Reforming the governance of the Economic and Monetary Union: the issues

arttic2The adoption of the Next Generation EU (NGEU) may represent a substantial change in the process of European integration, especially in the reform of the Economic and Monetary Union (EMU), including financial, fiscal and political unions. The NGEU forms part of the EU response to COVID-19, a non-economic and global shock with asymmetric economic effects.

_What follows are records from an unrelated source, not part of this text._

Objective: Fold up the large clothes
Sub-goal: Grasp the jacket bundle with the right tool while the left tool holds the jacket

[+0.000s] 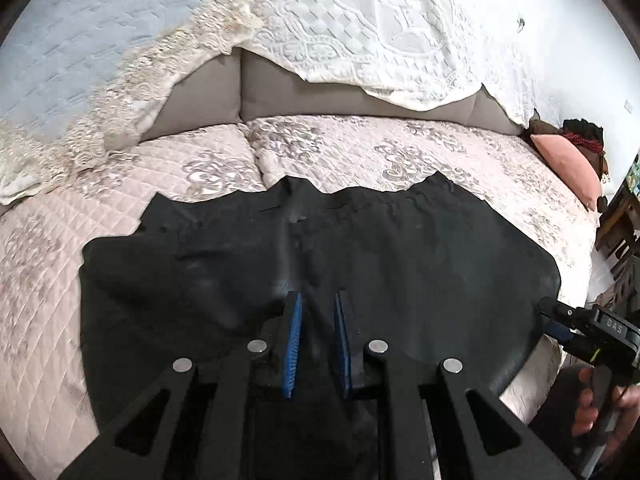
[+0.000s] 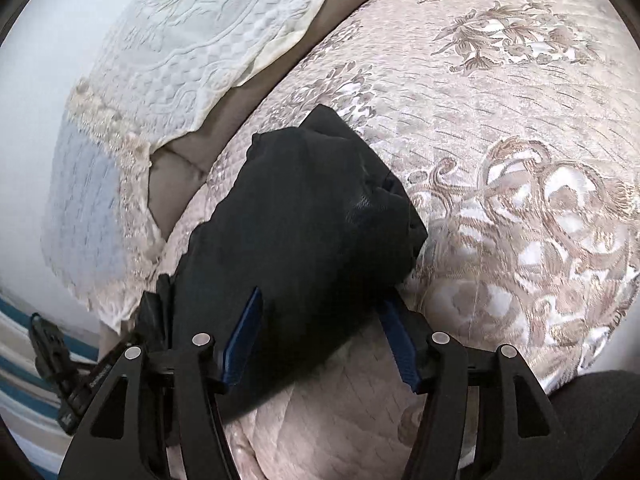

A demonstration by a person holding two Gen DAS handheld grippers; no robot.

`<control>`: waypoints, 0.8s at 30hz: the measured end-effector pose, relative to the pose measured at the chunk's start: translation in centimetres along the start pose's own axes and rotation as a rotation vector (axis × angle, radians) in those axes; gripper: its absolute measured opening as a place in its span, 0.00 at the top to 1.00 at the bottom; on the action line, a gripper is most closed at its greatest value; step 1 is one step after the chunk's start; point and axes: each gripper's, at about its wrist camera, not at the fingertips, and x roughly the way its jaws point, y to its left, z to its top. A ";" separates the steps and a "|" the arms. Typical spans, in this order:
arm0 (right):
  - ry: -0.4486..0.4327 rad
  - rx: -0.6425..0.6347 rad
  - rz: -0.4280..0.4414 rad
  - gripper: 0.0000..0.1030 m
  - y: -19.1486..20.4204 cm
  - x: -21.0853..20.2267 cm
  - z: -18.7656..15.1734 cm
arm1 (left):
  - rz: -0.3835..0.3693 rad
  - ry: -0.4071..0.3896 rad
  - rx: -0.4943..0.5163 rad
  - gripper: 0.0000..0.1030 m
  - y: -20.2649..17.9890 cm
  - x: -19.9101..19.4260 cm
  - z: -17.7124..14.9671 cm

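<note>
A black garment [image 1: 320, 264] lies spread across the lower middle of the left wrist view on a pink quilted sofa cover [image 1: 360, 148] with grey floral figures; its far edge is jagged and its right edge curves down toward the lower right of the frame. Bare cover shows on the left, beyond the far edge, and in a narrow strip at the right, where a salmon cushion [image 1: 568, 164] rests against the grey backrest [image 1: 208, 92]. A white embossed throw [image 1: 380, 28] with a lace border drapes over the backrest in the upper frame. The left tool [image 1: 318, 300] sits over the garment's near middle, its blue-padded fingers [image 1: 294, 344] narrowly apart with dark cloth between them; whether they pinch it cannot be told. The right tool [image 1: 552, 316] appears at the lower right edge of that view, meeting the garment's right edge. In the right wrist view the right tool [image 2: 320, 296] stands wide open, the garment's [image 2: 304, 216] bunched end lying between and over its fingers [image 2: 244, 340], with open cover [image 2: 520, 160] filling the right half of the frame.
</note>
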 end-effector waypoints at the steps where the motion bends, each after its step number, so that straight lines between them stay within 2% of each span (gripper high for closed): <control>1: -0.007 -0.001 -0.001 0.41 -0.1 0.0 0.1 | -0.002 0.023 0.007 0.84 -0.3 0.9 0.1; 4: -0.022 0.019 0.005 0.41 -0.3 0.3 0.7 | -0.005 0.113 0.030 0.84 -1.0 4.2 -1.1; 7: -0.032 0.018 0.013 0.41 -0.6 0.6 1.0 | 0.013 0.090 0.055 0.84 -1.5 4.5 -1.9; 15: -0.062 0.061 0.031 0.41 -1.4 0.1 1.5 | 0.005 0.099 0.062 0.85 -1.9 4.8 -2.0; 20: -0.100 0.093 -0.019 0.41 -2.0 -1.5 0.6 | -0.001 0.097 0.065 0.85 -1.9 4.7 -2.1; 24: -0.136 0.125 -0.049 0.41 -2.4 -1.6 1.3 | -0.003 0.094 0.064 0.85 -1.8 4.7 -2.2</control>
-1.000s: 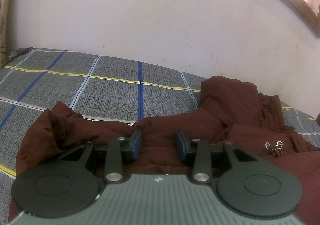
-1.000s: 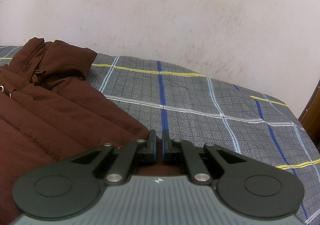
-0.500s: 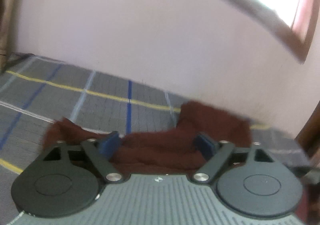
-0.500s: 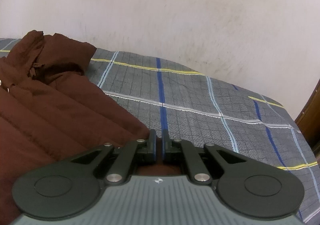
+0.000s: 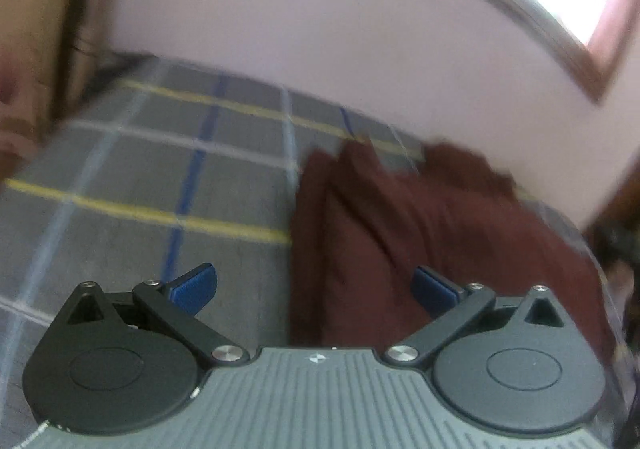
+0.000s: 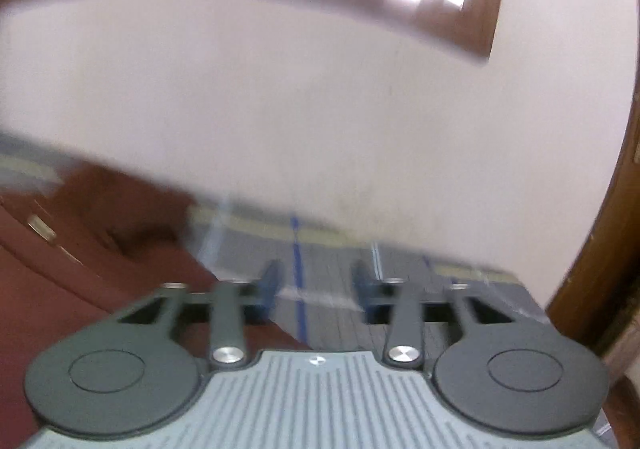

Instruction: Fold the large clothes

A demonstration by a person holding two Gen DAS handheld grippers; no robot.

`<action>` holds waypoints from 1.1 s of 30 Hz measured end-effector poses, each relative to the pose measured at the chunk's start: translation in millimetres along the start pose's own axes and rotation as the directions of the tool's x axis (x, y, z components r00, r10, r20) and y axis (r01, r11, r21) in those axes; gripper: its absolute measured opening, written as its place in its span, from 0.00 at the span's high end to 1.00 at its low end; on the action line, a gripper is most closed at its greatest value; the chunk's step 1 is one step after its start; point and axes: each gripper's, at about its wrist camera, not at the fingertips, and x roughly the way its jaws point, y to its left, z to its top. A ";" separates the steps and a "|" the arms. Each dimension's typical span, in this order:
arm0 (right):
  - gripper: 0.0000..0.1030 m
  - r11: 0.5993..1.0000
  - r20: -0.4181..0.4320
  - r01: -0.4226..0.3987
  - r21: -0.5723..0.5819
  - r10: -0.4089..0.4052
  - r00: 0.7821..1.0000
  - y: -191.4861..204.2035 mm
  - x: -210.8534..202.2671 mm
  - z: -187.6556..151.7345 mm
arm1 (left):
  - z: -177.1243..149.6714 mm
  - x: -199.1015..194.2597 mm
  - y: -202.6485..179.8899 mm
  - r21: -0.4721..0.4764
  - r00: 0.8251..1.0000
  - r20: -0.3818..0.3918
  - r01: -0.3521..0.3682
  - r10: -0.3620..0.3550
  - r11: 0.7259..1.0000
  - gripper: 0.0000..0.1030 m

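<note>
here the left claw stands wide, its blue-padded black fingers spread far apart after just opening, and nothing is pinched between them. below the gap lies the edge of the dark brown quilted jacket, with its left border running down the middle of the left wrist view; the right-hand pad sits over the brown cloth and the left-hand pad over the bare bed cover. whether either pad touches the fabric cannot be told through the blur. the jacket spreads to the right and back toward the pale pink wall, bunched in folds at its far end.

the right claw is also parted, its jaws having just been opening, and only the bed cover shows between the pads. the same jacket lies to the left of this claw, with a small metal fastening on it, blurred.

both views show the grey checked bed cover with blue, yellow and white lines under the jacket, reaching to the wall. a brown wooden window frame with bright light behind it sits high on the wall. a tan curtain hangs at the far left of the left wrist view.
</note>
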 end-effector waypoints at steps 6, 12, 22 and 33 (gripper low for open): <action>0.22 0.977 0.095 -0.093 -0.194 0.113 0.989 50.6 -92.2 -17.8 | -43.1 21.2 14.7 -0.113 0.967 -0.076 0.233 -0.243 0.966 0.08; 0.22 0.965 0.054 -0.203 -0.166 0.214 0.975 83.1 -131.4 -37.5 | -47.2 34.5 34.6 -0.296 0.940 0.051 0.336 -0.337 0.894 0.11; 0.23 0.952 0.009 -0.304 0.037 0.304 0.953 71.9 -114.5 -26.0 | -48.7 21.3 8.9 -0.423 0.959 0.207 0.265 -0.192 0.866 0.68; 0.98 0.911 -0.173 -0.411 0.020 0.408 0.896 102.4 -18.8 -3.8 | -20.7 -34.8 -85.9 -0.201 0.941 0.312 0.198 -0.129 0.960 0.69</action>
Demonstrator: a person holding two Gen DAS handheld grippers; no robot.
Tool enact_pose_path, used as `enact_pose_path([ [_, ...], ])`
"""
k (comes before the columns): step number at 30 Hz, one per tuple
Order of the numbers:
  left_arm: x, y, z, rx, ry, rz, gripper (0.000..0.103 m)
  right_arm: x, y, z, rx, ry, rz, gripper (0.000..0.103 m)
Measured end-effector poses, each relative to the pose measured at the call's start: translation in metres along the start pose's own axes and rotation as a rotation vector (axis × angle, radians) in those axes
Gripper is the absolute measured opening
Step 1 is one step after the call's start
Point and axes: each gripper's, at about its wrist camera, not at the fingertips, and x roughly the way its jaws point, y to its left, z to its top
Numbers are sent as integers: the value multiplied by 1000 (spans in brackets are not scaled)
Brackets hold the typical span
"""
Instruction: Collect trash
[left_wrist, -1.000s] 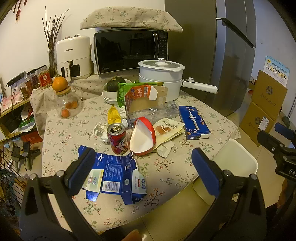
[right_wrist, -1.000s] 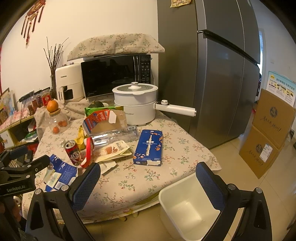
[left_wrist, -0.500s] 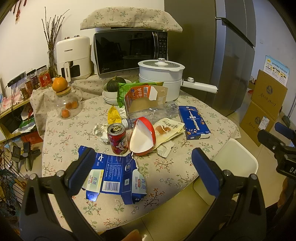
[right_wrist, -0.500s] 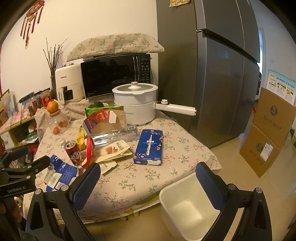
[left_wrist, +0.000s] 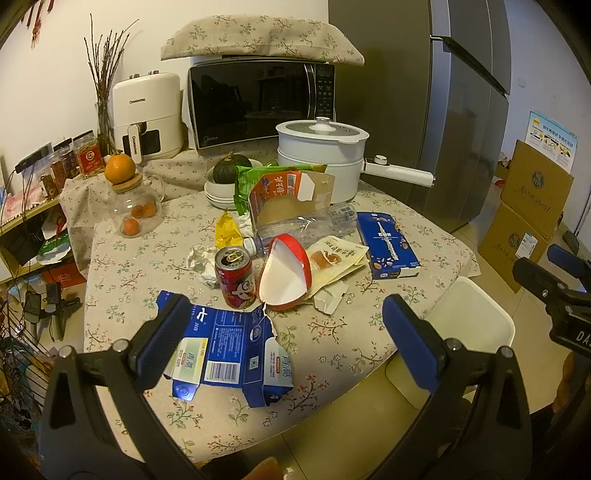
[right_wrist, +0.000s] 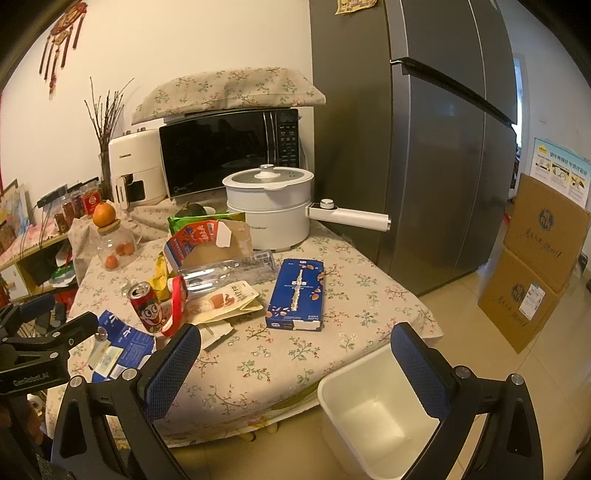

Whereas some member states, such as Germany, may return to pre-COVID levels of output in 2021, others might not do so until the end of 2022. In some countries, levels of public debt have reached record highs, deficits are running significantly above 3% of GDP and public accounts are highly unbalanced in structural terms. In such circumstances, strict compliance with the requirements imposed by the Stability and Growth Pact (SGP) would lead to a severe and prolonged economic contraction in the EU. It is hardly surprising therefore that the debate in the EU focuses particularly on reform of the fiscal rules. However, the various elements of EMU governance are intimately interlinked and any proposal for a partial reform should come within the framework of a comprehensive reform of EMU. This paper sets out a series of questions for the EMU reform debate, including the Banking Union, the Capital Markets Union, the European Semester and political union (PU). The aim is to stimulate the debate among Spanish experts to prepare agreed proposals for reforming the economic governance of the EU, especially the SGP.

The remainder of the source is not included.